- On ne pourrait pas installer ce frigo en hauteur, râle Nicole Bertin en se penchant péniblement pour attraper un vaccin contre la grippe.
Comme d’habitude la préparatrice ajoute « vivement la retraite ».
- Ça fait huit ans que je connais Nicole, et huit ans qu’elle attend la retraite, plaisante Julien.
- Et le jour où je serai enfin libérée, je vais vous manquer, répond la préparatrice.
Autour d’elle, tout le monde s’active. En ce premier jour de campagne de vaccination, beaucoup de patients se présentent avec leur bon de prise en charge. La salle Pasteur est constamment occupée depuis l’ouverture de la pharmacie.
– Voilà Monsieur, dit Christèle en déposant la seringue dans la boîte jaune.
- Je suis protégé pour l’hiver. On dit que la grippe s’annonce coriace cette année, c’est vrai ?
- Si elle est aussi sévère qu’en Australie, il faut s’attendre à une saison difficile en effet.
- Mon petit-fils est parti vivre un an en Australie, dit l’homme avec fierté.
- C’est super. Est-ce que vous irez le voir ? demande la préparatrice en invitant le patient à la suivre au comptoir.
- Ah non, ou alors il faudrait que j’y aille en bateau.
Christèle et son patient sont à peine sortis de la salle de vaccination que Kenza y entre avec Madame Chapovski.
- Donc ce n’est pas encore gagné totalement si je comprends bien ? dit la patiente en retirant son chemisier.

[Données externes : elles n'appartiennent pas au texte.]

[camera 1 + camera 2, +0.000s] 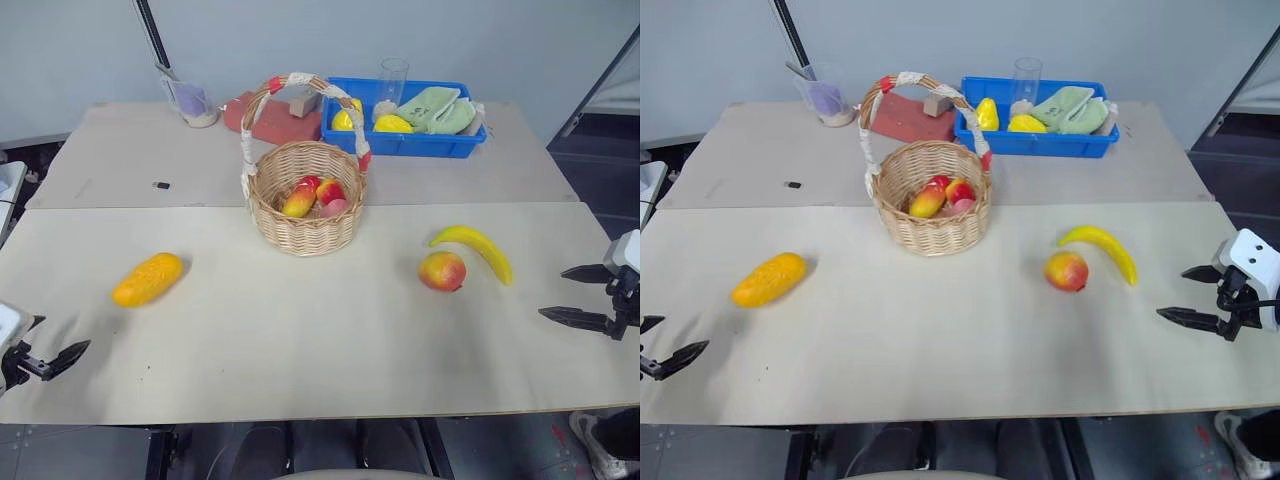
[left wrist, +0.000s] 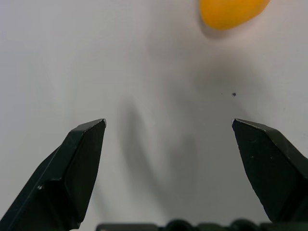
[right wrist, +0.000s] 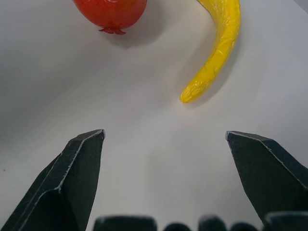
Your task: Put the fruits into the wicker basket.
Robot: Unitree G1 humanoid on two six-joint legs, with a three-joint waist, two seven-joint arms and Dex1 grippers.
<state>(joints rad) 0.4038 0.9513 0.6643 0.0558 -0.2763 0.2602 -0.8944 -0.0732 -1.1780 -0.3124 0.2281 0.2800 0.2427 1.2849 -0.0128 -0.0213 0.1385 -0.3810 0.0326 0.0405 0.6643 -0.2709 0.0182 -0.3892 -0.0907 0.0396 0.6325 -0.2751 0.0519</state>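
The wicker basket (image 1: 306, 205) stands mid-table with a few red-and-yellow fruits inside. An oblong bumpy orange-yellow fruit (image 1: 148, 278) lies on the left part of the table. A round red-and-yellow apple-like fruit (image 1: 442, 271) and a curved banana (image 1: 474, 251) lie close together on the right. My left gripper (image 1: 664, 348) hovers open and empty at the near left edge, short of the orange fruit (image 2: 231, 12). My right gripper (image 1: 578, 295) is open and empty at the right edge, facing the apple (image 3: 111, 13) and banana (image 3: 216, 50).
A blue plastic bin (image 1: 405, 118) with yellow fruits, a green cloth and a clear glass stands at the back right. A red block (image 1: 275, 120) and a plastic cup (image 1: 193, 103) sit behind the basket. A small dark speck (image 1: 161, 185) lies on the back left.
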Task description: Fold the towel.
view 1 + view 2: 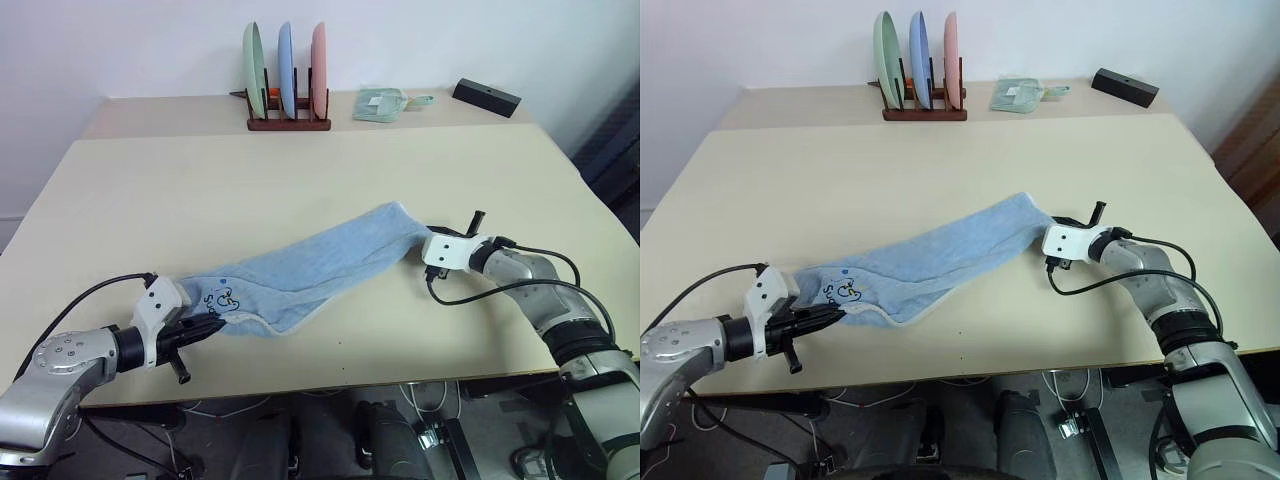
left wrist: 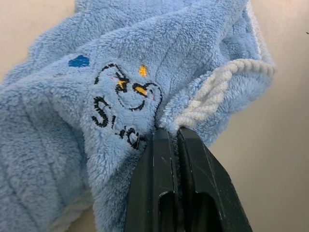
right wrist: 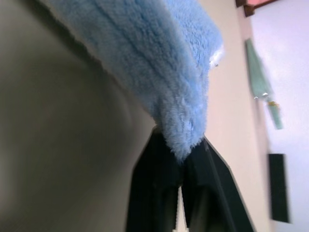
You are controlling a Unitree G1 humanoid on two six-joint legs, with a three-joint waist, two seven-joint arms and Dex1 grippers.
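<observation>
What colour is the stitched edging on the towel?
White, a rope-like edging on the light blue towel, clearest in the left wrist view.

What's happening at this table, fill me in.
The robot is working on a light blue towel that lies stretched across the table. Its left gripper is shut on the end with the dark logo, and its right gripper is shut on the opposite end. The towel is bunched lengthwise and not yet folded. A plate rack stands at the far edge.
</observation>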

- Non effectivement. Le texte qui réduisait le plafond des remises est suspendu, mais ce n’est qu’un sursis. Et avec ce qu’il se passe au niveau politique, les syndicats n’ont plus d’interlocuteurs…
- Ne m’en parlez pas. Si mon père était encore de ce monde, il dirait que la classe politique est bonne à rien. Je ne vous ai jamais dit que mon père connaissait très bien Mendès France ?
- Mais non, répond Kenza intriguée.
Tout en écoutant la suite de l’histoire, la pharmacienne enfonce l’aiguille dans le bras de la patiente.
- Il était dans l’armée et au fil du temps, il est devenu chauffeur dans divers ministères sous la quatrième République.
- Il a dû en croiser des personnalités ! Voilà je vous libère.
- Vous ne me piquez pas ?
- Mais c’est fait Madame Chapovski. Ne me dites pas que vous n’avez rien senti ?
- Rien du tout. Donc c’est le vaccin super puissant que j’ai reçu ?
- Super-puissant, c’est peut-être un peu exagéré, mais il s’agit effectivement d’une dose plus élevée, donc un vaccin plus protecteur pour les personnes plus âgées.
La pharmacienne et sa patiente retournent au comptoir en discutant. Emmanuel les interrompt :
- Kenza, j’ai besoin de ton avis s’il te plaît, dit le préparateur en lui montrant une ordonnance.
- Beyfortus ?
- Oui mais il se trouve que la femme pense avoir été vaccinée pendant la grossesse.
- Dans ce cas, il n’y a pas besoin d’immuniser l’enfant…
- Elle n’est plus très sûre. Elle ne sait plus si c’est contre la coqueluche ou contre la bronchiolite.
- Et dans l’historique ?
- Je ne retrouve ni l’un ni l’autre. Cette patiente va dans deux pharmacies différentes.
- Pour le VRS, c’est soit la vaccination pendant la grossesse, soit l’immunisation après la naissance, mais pas les deux, sauf cas exceptionnel.
- Je ne commande pas Beyfortus avant de savoir si elle a reçu le vaccin, conclut Emmanuel.